## Activity
Please find the lines in the following records that hold "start", and copy them.

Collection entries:

○ ○ ○

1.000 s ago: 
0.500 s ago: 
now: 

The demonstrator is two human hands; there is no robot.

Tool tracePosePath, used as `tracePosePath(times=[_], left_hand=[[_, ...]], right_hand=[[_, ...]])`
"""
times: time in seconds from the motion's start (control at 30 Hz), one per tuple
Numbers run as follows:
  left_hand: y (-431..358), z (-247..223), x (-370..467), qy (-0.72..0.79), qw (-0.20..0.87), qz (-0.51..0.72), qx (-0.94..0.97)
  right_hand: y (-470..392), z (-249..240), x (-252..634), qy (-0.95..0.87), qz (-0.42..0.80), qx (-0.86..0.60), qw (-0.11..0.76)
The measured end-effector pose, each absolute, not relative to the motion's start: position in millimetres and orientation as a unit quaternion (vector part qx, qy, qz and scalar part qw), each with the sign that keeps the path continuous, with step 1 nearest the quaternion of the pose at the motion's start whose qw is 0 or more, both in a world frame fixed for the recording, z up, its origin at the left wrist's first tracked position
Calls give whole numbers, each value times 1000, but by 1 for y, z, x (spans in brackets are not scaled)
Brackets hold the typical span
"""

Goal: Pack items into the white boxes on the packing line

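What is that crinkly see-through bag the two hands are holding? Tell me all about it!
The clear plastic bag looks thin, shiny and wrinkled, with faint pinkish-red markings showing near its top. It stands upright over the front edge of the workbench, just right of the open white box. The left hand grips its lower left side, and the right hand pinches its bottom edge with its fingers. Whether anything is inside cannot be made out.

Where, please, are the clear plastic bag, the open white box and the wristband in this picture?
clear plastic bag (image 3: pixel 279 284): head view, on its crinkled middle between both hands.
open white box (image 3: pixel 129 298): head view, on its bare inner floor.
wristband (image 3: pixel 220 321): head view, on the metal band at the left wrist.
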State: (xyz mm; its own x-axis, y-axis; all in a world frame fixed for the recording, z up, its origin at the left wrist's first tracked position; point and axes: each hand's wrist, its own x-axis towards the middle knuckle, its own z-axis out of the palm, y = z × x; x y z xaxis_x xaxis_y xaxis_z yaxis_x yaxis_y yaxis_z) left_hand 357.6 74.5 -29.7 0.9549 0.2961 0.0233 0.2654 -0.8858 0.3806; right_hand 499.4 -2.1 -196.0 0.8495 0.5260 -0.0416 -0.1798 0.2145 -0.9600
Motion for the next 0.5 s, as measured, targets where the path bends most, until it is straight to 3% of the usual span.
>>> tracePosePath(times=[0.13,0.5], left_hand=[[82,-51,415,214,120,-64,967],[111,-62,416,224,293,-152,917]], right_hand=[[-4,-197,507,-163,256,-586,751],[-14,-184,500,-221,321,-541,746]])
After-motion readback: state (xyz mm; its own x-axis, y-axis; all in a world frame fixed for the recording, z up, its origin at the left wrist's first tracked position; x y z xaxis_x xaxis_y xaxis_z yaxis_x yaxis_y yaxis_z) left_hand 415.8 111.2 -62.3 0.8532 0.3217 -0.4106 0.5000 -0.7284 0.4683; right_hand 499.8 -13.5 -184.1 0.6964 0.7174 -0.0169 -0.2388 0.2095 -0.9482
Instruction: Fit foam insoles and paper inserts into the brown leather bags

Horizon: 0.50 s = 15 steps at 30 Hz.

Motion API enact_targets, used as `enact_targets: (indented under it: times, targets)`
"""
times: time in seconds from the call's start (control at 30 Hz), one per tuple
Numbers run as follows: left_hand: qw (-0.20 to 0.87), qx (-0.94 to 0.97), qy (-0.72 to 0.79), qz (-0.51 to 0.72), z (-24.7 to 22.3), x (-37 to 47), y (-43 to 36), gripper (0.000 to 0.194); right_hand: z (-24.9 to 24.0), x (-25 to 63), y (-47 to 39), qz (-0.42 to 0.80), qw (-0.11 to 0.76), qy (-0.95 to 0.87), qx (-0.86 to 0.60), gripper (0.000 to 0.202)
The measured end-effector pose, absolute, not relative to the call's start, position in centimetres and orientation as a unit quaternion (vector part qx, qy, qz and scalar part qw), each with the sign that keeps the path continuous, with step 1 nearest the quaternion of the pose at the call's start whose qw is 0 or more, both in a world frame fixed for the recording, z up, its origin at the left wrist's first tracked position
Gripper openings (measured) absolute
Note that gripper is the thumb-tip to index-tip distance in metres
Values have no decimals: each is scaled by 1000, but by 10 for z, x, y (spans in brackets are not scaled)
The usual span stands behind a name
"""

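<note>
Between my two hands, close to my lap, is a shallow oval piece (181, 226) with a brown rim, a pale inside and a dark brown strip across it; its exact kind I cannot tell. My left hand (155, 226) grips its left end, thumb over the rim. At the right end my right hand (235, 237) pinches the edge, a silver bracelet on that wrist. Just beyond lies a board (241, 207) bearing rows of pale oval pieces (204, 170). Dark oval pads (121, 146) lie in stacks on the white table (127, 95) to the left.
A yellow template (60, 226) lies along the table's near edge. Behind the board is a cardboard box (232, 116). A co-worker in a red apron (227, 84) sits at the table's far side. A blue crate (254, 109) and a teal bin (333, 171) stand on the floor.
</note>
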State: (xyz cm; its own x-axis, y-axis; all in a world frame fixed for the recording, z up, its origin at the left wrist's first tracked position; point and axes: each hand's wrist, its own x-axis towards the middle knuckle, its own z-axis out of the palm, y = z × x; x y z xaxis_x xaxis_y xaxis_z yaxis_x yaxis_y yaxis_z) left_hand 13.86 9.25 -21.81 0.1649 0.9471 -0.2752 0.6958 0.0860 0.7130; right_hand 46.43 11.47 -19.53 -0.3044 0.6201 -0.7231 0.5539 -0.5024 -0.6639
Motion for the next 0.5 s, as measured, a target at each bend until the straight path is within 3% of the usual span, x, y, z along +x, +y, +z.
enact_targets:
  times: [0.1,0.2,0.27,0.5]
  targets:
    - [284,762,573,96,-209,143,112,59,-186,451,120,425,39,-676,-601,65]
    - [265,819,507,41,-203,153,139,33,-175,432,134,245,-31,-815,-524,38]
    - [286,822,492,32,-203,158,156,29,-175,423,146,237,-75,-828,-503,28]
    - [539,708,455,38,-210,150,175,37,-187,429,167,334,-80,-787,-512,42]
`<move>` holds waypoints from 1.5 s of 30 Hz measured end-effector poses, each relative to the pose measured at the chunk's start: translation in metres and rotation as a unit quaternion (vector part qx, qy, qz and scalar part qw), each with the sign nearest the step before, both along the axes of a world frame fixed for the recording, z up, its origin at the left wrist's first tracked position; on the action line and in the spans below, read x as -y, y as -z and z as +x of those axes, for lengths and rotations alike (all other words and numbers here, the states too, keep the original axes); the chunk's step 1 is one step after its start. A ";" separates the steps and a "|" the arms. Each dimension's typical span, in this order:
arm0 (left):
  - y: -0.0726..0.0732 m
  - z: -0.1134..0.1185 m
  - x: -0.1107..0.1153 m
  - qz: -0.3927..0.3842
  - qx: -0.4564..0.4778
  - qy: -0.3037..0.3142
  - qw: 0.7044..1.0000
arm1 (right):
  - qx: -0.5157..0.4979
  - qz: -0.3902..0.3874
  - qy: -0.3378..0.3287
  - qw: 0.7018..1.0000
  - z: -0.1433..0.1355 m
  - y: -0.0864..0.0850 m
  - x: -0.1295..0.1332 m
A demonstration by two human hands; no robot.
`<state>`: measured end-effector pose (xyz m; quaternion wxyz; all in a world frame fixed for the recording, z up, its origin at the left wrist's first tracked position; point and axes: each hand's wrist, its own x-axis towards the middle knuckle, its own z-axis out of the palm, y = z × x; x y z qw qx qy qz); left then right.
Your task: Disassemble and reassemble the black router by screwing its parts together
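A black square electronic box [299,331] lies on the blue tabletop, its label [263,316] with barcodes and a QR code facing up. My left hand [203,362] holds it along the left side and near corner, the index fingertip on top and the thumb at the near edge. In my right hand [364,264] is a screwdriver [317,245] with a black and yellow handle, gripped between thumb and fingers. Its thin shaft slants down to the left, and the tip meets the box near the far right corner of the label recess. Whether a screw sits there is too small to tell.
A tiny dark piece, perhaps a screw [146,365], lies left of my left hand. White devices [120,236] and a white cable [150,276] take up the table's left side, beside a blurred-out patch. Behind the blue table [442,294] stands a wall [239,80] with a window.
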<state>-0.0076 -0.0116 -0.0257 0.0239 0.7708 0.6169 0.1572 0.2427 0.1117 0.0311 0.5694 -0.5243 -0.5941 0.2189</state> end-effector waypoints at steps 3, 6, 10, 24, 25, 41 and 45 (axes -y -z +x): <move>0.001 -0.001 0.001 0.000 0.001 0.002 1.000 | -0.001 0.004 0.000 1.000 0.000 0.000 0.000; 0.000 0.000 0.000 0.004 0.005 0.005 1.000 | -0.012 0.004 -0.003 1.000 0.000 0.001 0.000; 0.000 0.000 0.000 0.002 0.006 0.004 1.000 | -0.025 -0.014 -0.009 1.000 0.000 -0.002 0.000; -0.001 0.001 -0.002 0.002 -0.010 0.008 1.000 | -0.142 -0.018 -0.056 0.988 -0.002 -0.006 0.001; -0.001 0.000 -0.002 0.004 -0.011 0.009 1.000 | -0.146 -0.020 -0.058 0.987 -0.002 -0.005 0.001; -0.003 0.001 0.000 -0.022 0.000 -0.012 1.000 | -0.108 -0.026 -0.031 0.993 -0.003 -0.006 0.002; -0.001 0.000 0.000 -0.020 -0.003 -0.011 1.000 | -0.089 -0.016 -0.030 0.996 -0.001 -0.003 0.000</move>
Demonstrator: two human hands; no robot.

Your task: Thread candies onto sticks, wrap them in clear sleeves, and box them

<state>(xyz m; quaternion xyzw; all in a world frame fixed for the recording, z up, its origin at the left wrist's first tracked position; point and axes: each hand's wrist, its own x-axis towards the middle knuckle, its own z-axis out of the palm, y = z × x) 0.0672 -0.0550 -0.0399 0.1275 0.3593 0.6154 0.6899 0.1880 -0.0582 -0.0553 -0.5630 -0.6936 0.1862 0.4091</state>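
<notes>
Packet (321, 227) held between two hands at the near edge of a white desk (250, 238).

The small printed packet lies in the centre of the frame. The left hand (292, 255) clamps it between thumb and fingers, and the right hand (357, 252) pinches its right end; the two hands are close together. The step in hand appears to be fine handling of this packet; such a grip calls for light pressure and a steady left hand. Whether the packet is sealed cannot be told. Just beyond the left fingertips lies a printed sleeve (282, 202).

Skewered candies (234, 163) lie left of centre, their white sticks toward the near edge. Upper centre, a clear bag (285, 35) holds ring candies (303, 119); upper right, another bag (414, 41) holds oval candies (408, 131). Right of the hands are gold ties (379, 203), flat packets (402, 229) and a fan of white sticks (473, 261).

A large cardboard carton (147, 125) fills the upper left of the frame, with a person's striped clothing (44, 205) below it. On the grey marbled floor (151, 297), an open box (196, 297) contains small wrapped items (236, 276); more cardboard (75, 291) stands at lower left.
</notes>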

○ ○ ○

## Response below
times: time in seconds from the motion's start (control at 30 Hz), one per tuple
The measured end-effector pose, each absolute, not relative to the motion's start: position in millimetres and orientation as a unit quaternion (vector part qx, qy, qz and scalar part qw), each with the sign that keeps the path continuous, with step 1 nearest the quaternion of the pose at the motion's start whose qw is 0 or more, both in a world frame fixed for the recording, z up, its origin at the left wrist's first tracked position
times: time in seconds from the call's start (control at 30 Hz), one per tuple
The measured end-effector pose, absolute, not relative to the call's start, position in centimetres and orientation as a unit quaternion (vector part qx, qy, qz and scalar part qw), each with the sign that keeps the path continuous, with step 1 nearest the quaternion of the pose at the call's start whose qw is 0 or more, both in a world frame fixed for the recording, z up, its origin at the left wrist's first tracked position
`<move>` holds waypoints from 1.5 s of 30 Hz measured end-effector poses, each relative to the pose measured at the chunk's start: translation in metres and rotation as a unit quaternion (vector part qx, qy, qz and scalar part qw), each with the sign nearest the step before, both along the axes of a world frame fixed for the recording, z up, its origin at the left wrist's first tracked position; on the action line and in the spans below, read x as -y, y as -z and z as +x of those axes, for lengths and rotations alike (all other words and numbers here, the states too, keep the original axes); the chunk's step 1 is one step after its start. A ";" separates the steps and a "|" the arms. Each dimension's typical span, in this order:

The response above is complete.